*EXERCISE BRIEF*
Give back, word for word, the lines in the listing below from the one holding "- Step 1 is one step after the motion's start" down to the one holding "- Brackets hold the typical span", both ends included.

*DATA*
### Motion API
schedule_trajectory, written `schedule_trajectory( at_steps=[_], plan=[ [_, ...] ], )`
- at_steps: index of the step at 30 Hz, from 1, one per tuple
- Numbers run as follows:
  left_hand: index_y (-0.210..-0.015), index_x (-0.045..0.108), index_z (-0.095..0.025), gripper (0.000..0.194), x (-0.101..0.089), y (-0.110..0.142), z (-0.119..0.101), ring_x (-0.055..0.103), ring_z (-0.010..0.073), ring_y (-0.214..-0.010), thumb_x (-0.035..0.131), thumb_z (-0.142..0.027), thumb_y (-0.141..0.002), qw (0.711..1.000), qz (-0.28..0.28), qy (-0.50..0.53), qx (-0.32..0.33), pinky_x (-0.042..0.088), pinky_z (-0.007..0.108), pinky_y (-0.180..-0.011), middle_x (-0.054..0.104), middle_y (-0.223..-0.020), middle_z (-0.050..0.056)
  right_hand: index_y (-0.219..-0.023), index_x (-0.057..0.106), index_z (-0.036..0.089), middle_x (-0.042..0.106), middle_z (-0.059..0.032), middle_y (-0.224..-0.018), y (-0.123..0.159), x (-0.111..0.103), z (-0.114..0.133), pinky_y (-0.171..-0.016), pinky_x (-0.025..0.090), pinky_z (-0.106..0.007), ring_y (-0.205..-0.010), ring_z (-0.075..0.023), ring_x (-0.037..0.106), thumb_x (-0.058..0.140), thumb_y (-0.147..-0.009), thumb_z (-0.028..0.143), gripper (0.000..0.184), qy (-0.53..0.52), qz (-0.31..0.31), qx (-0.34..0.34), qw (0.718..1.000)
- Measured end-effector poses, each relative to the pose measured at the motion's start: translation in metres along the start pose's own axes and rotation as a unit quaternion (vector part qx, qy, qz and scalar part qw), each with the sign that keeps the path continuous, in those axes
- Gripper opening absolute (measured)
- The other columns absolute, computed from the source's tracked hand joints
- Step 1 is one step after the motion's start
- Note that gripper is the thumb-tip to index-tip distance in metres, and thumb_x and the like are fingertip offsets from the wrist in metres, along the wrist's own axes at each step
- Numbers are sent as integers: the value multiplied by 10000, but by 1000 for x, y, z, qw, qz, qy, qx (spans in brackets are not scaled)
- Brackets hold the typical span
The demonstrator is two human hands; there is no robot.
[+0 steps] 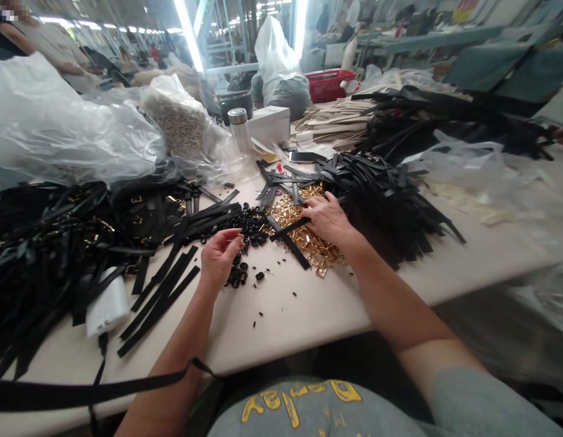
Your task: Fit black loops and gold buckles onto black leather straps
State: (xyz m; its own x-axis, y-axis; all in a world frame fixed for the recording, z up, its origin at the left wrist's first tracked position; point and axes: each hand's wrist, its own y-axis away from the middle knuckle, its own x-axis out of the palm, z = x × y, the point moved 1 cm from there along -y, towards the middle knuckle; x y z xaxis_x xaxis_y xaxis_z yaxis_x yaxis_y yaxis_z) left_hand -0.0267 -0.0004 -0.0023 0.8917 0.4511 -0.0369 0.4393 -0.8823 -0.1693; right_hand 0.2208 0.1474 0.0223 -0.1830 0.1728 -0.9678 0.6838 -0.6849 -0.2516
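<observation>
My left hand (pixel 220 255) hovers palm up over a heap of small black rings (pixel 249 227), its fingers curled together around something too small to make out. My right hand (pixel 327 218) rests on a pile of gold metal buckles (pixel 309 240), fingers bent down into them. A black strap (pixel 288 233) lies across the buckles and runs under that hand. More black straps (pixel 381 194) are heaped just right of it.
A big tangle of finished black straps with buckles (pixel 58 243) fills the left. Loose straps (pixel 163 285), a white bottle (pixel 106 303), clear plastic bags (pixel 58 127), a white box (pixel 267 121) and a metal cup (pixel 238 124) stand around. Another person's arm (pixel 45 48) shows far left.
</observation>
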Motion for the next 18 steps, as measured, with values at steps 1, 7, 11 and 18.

*YOUR RESPONSE*
- Step 1 is one step after the motion's start
- Note that gripper is the thumb-tip to index-tip distance in metres, and thumb_x and the like are fingertip offsets from the wrist in metres, along the wrist's own axes at each step
- Numbers are sent as integers: the value multiplied by 10000, but by 1000 for x, y, z, qw, qz, qy, qx (spans in brackets are not scaled)
- Brackets hold the typical span

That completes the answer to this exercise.